*TASK OBJECTIVE:* Could you set down exactly the lines of the data below, starting at the one that holds "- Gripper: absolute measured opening" and ending at the one that holds "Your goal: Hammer", both included, and only those?

:: AVAILABLE DATA

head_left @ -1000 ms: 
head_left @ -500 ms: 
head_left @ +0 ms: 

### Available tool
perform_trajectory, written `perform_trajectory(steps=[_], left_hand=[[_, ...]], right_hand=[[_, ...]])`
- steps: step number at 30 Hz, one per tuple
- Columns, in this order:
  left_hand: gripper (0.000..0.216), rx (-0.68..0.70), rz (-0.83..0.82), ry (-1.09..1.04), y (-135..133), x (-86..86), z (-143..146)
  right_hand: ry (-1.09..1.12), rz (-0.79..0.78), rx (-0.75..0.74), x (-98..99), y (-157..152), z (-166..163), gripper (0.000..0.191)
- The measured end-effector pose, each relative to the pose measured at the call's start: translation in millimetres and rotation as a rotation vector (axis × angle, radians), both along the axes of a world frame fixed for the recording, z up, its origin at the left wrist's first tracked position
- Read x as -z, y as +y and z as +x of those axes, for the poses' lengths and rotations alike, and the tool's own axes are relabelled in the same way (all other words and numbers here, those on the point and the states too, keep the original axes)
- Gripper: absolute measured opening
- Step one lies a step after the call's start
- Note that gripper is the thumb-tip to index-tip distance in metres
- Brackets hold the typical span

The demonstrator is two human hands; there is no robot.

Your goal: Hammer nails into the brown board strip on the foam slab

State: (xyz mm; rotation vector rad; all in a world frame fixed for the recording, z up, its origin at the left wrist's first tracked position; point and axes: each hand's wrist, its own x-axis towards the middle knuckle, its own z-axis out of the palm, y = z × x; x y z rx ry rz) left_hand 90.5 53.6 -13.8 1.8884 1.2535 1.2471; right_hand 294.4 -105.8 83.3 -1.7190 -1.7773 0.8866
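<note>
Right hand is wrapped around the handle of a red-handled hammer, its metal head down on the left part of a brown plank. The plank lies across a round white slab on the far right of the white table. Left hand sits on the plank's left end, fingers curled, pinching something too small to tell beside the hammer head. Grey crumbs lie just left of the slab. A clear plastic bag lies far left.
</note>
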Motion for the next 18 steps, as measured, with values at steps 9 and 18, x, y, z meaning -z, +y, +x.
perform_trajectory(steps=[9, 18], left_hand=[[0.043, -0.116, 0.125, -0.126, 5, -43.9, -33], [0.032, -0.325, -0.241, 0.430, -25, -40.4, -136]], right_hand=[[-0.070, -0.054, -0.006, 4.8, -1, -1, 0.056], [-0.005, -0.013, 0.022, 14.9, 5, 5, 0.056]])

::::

*EXERCISE SOLUTION:*
- Gripper: absolute measured opening
- Step one lies a step after the call's start
- Note that gripper is the thumb-tip to index-tip distance in metres
- Brackets hold the typical span

The demonstrator is two human hands; there is no robot.

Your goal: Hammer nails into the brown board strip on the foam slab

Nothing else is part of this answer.